Disparate impact claims allege that facially neutral employment practices have a statistically discriminatory result when applied to a group of employees.  In its 2005 City of Jackson v. Smith decision, the U.S. Supreme Court first recognized the use of disparate impact claims in age discrimination cases.  This decision had major implications for employers, because of the use of statistical disparate impact claims to challenge layoffs that disproportionately affect older workers.  Last week, the Court revisited City of Jackson, and clarified the employer’s burden of proof once the plaintiff has demonstrated a statistical disparity.

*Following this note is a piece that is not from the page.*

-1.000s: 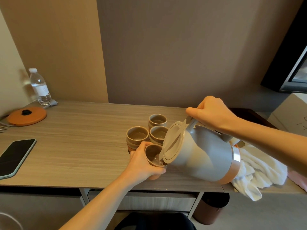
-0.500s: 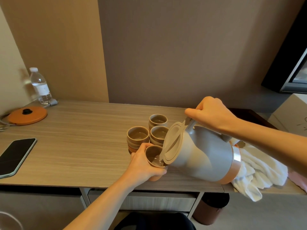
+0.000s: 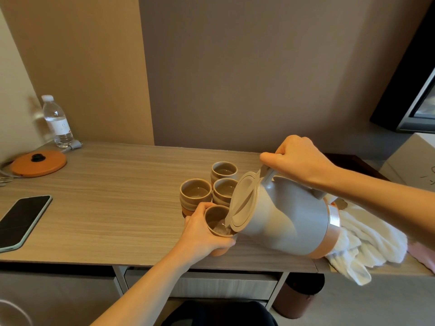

In Meacham v. Knolls Atomic Power Laboratory, the employer laid off 31 employees, 30 of whom were 40 or older.  In making the layoff decisions, it used a rating system, comparing employees’ flexibility, performance, and critical skills.  These scores were totaled, along with points for years of service, to determine which employees were to be let go.  The laid off employees sued, claiming disparate impact based upon the large statistical disparity between the overall age of the workforce and the employees chosen for layoff.  The appellate court overturned a jury verdict for the plaintiffs, holding that under City of Jackson, the plaintiffs had not met their burden of demonstrating that the business reasons offered by the company for the layoff selections were unreasonable.

In a 7-1 decision, the Supreme Court reversed the appellate court’s decision regarding who bears the burden of proof in disparate impact cases under ADEA.  The Court concluded that the reasonable factor other than age defense under ADEA is an affirmative defense.  This means that the employer rather than the plaintiff retains the burden of demonstrating that legitimate factors other than age resulted in the statistical disparity among those employees chosen for layoff.

This decision means that terminated employees will have an easier time prevailing on statistical age discrimination claims.  Juries will be instructed that the employer bears the burden of explaining the statistical disparity, and must offer more detailed proof beyond a surface explanation of the selection criteria.  This decision may make plaintiff’s lawyers more willing to accept disparate impact age discrimination cases.  Employers planning layoffs should consult with legal counsel to make certain that the selection criteria and documentation backing it up are prepared to withstand legal challenge.